This is kind of an odd case, because it feels as though it shouldn’t be one that Deaf Havana of all bands are in. They’ve often been undervalued in British rock given how they’ve been able to adapt amid shifting trends while subsequently elevating themselves above being seen as just that, but in the past, they’ve been somewhat able to mask it. Here though, on a headline tour just a handful of months after their last, and following their own apparent assertions of ‘high ticket warnings’, it doesn’t give off the most stable of positions for a band who’ve been doing this for as long as Deaf Havana have. Even for as familiar as the brink of implosion has felt for them over the years, they’ve always been able to pull back, to where you can view this show as more an experiment for whether they can do that again.
But enough of that; the show itself is what matters. And when you’ve got a band like The LaFontaines opening—off the back of their own extended period of inactivity—it can almost singlehandedly wash any concerns away. Even with their couple of years’ radio silence, they still sound impressively sharp, in a concoction of Britrock, indie and hip-hop that has plenty of pliability, not to mention holding a catalogue of real jams the band have quietly built up. They might have fallen on the back-burner, but King, Under The Storm, Alpha and basically everything else have fixed themselves so tightly in that they really do hit with a swift wallop. Plus, there’s as much charisma here as you’ll usually find from a Scottish alt-rock act (i.e. a lot), even in an extended riff on batteries that would probably feel drawn-out if Kerr Okan wasn’t so deeply charming and likable. In other words, for a band who one might presume had broken up about half-a-decade ago, The LaFontaines are still firing furiously.
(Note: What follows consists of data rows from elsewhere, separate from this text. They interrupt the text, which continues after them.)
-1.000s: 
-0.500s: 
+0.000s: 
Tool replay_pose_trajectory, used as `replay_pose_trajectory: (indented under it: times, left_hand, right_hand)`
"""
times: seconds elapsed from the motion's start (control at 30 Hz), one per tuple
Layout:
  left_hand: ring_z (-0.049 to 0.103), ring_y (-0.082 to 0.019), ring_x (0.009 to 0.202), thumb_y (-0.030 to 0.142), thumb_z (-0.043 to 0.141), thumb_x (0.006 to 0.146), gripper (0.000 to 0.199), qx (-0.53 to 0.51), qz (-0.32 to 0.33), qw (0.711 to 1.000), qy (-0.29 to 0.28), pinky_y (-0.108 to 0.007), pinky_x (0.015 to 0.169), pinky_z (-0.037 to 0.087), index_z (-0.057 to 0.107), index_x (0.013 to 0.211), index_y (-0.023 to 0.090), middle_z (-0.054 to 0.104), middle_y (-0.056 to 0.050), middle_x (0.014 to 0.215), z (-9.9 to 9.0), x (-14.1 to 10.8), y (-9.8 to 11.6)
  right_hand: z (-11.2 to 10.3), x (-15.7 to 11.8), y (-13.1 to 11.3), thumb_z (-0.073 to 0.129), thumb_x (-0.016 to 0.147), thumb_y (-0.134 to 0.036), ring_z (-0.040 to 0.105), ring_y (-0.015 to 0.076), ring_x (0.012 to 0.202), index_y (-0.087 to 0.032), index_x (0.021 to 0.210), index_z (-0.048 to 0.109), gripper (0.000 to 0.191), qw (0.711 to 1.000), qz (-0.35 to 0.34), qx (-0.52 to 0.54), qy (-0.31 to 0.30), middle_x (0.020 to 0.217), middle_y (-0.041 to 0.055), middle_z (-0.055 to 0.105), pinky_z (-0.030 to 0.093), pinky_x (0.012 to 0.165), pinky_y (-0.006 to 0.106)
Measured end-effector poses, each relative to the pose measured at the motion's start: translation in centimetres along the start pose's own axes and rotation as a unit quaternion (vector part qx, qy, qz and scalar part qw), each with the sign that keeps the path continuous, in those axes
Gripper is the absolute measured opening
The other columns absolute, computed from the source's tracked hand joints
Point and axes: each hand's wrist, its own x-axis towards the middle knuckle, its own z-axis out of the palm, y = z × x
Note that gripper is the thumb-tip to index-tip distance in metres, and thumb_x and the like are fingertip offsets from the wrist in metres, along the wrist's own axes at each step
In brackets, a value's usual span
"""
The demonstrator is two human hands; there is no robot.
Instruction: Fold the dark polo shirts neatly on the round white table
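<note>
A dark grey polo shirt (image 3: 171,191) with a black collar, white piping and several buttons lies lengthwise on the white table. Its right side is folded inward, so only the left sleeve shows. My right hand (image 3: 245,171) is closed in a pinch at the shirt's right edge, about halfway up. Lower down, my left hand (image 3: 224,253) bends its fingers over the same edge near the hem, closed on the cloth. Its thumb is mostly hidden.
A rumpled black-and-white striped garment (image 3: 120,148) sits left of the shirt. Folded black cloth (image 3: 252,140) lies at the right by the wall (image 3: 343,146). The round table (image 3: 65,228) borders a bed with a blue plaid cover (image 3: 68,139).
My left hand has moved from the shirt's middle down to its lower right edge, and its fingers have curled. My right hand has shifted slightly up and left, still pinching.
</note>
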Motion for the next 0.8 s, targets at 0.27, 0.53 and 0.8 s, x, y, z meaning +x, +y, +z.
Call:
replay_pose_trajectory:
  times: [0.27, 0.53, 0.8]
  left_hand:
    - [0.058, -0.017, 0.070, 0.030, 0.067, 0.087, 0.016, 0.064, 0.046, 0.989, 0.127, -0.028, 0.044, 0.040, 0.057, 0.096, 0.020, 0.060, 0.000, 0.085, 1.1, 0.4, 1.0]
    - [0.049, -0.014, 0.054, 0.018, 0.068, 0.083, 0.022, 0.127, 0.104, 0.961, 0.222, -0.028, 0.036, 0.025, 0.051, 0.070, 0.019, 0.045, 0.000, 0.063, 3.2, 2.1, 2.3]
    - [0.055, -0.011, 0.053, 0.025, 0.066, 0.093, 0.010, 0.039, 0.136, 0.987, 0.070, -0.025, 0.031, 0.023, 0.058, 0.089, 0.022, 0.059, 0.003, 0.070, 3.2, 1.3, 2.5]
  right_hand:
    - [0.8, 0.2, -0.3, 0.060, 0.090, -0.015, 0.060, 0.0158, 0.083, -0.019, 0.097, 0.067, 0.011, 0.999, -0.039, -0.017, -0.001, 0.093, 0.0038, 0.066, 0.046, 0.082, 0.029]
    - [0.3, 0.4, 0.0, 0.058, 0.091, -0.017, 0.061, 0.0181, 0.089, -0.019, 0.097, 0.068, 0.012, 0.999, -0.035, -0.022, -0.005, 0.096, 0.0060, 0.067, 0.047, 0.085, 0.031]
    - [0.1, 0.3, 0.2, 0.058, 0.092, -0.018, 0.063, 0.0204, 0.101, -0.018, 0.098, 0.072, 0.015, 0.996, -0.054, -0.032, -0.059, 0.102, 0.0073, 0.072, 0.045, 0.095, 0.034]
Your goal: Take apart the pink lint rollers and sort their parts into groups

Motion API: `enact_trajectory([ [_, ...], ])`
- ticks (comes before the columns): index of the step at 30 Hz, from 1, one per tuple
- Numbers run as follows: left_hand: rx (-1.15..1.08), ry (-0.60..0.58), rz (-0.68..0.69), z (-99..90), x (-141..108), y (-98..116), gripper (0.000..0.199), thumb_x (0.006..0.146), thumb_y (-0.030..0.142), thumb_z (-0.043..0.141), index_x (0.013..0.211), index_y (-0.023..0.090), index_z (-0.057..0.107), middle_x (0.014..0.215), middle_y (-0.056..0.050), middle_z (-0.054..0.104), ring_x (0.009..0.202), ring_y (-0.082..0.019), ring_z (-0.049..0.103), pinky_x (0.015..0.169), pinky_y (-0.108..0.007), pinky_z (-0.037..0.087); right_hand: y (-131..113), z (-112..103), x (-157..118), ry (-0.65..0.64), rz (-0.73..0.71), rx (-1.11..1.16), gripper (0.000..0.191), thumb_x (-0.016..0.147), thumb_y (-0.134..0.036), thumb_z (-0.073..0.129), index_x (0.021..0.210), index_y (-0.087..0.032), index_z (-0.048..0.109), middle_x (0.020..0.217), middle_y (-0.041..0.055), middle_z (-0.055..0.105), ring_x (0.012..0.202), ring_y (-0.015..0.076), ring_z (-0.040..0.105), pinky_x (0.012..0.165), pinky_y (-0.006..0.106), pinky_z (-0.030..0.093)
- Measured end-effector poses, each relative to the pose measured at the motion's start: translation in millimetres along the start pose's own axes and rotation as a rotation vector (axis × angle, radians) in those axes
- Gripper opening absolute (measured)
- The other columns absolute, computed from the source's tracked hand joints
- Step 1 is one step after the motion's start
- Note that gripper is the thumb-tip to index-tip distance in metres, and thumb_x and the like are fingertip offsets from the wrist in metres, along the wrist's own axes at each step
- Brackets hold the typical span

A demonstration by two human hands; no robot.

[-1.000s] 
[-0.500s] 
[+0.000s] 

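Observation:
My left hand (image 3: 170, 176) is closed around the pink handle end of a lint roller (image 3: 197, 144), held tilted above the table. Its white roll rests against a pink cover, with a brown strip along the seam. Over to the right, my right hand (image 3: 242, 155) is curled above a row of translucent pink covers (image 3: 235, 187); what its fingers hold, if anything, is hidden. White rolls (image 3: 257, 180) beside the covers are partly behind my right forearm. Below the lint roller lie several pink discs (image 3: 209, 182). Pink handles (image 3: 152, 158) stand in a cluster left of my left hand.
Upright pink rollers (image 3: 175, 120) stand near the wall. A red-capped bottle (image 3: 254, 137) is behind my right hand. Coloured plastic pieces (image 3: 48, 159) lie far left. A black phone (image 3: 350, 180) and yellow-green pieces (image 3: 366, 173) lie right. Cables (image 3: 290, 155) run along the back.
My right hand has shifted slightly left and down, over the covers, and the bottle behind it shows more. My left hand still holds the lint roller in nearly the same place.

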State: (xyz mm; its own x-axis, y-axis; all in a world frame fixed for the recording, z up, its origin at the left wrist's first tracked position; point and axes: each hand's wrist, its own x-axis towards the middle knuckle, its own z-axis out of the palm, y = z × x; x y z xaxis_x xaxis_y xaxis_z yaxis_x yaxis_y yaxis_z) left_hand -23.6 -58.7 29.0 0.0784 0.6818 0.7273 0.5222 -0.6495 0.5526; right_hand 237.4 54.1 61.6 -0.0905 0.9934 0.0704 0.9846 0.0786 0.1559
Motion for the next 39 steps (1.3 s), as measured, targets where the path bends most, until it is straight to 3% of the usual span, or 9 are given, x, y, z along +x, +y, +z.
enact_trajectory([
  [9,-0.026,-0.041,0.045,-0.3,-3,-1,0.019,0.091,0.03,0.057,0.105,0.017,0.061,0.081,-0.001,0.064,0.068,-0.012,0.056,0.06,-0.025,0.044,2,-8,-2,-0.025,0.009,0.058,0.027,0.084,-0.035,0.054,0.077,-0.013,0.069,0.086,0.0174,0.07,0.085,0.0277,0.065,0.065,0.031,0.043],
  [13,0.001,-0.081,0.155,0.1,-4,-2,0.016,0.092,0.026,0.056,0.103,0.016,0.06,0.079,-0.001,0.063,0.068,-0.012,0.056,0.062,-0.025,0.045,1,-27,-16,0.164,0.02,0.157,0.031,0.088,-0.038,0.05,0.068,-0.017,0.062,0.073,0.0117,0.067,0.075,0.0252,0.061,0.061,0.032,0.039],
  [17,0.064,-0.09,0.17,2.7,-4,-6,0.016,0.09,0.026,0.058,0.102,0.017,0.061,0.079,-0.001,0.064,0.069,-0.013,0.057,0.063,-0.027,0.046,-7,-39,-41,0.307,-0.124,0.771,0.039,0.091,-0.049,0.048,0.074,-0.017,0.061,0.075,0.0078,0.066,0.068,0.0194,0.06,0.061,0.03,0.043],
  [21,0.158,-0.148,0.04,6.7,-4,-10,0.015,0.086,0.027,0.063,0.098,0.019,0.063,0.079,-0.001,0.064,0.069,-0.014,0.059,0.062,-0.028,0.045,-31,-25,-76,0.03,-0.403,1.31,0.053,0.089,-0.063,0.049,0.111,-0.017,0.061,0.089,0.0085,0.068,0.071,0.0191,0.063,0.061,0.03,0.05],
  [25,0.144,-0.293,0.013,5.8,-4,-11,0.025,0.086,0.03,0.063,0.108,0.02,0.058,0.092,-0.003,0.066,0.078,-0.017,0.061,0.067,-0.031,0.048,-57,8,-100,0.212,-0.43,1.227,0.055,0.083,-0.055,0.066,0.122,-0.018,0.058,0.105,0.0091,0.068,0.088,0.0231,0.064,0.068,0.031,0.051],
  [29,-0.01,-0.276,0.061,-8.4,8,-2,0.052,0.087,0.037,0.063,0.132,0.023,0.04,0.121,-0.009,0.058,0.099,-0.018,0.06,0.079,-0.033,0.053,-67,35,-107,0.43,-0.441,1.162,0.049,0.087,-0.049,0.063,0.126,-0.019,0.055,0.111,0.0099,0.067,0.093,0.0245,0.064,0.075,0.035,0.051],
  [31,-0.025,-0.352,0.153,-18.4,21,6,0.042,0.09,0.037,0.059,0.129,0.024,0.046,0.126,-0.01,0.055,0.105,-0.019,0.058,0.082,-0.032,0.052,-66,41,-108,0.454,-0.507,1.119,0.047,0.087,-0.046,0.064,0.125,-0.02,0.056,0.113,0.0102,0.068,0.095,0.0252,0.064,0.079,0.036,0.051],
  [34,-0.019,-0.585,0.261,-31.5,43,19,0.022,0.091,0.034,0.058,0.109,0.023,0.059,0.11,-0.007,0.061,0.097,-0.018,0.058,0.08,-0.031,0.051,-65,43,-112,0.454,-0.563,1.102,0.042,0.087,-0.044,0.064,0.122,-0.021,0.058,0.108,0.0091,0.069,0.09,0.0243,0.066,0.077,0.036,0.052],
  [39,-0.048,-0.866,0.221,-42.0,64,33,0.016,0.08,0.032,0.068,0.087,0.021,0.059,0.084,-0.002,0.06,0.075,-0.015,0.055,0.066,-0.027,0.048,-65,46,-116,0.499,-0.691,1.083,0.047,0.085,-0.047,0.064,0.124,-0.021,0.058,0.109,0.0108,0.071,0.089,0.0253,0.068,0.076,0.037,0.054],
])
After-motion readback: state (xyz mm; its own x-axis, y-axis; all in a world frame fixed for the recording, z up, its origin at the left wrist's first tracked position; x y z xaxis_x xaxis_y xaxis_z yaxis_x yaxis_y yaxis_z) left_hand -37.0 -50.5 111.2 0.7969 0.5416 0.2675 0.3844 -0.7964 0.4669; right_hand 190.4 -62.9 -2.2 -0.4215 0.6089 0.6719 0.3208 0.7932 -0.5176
With Sick Joy, meanwhile…not really. They aren’t bad, per se, but following that kind of first impression tilts much of the neutrality in an expression like ‘function-over-fashion grunge’ into a bit more of a negative. Though not totally devoid of firepower, it can be hard to pinpoint—a bass groove here, a patch of guitar snarl there, but very little that leaves a lasting impact. Between a stark lack of variety and Mykl Barton not exactly being the most electrifying personality in the world, it’s all a little clock-in-clock-out at the end of the day. Hell, when Barton kicks his own mic stand off the stage the second before the set’s over, that’s the most explosive that any of this gets, by a mile. That should say a lot.
Honestly though, it’s all just window-dressing for Deaf Havana anyway, to yet again reassert a dominance that should see them packing venues multiple times this size by now. It’s not a badly-sized crowd at the end of it all, but it’s spottier than you’d like to see, especially for a band as minutely accomplished in every alt-rock avenue they take as Deaf Havana are. Songs come exclusively from their last four albums, and despite roots between them that span rustic folk-rock to neon alt-pop with sparing crossover, there’s never anything patchy or misshapen. Quite the opposite, actually, as every shift in dynamic is spot-on. Largely that comes from averaging it all out to a cleaner alt-rock sound touched with synth and programmed edges, but there’s still a crunch to the opening pair of Boston Square and Sing that’s unmistakable, and the sprawling, boundless shredding that Caro Padre morphs into towers exactly as high as it should.
It’s worth noting how many album closers and climaxes are dropped as part of the usual set routine. They’re all at rather even intervals too, with Pensacola, 2013, Caro Padre and Remember Me chronicling the peaks and troughs of Deaf Havana’s catalogue in a way that comes so naturally. As far as set construction goes, it’s difficult to fault from any angle, and that’s completely reflected in the performance. Okay, the added bass onto Nevermind can swamp out some of its acoustic wistfulness a bit, but that’s as close to a black mark as you’ll get. Otherwise, the transition from a piano-only version of Holy into Hell’s stomping stalk is absolutely seamless, while newer cuts like 19dreams and Going Clear are already fine addition into a pantheon of undeniable live anthems that only swells even larger on every cycle.
Technical bugs do pop up every now and then (as they have the entire night, to be honest), but never to a derailing extent. Even if there’s a bit of shakiness to James Veck-Gilodi’s vocal mixing sometimes, it’s not something that lets him down, or that he can’t plough through in the sort of steamrolling emotional display this is his bread-and-butter at this point. That same tightness is abundant all round; for an act primarily slimmed down to a duo in recent years and reliant on a touring band to bolden out their sound, there’s really no disconnect or unevenness to be felt. Between that and the endless well of bangers that Deaf Havana have at their disposal, whatever initial negativity or trepidation was present is a far-flung memory now. In alt-rock, pop-rock, alt-pop or whatever else you want to call it, pound for pound, Deaf Havana continue to have one of the most consistent and mountainous hit rates of them all. Long may that be the case.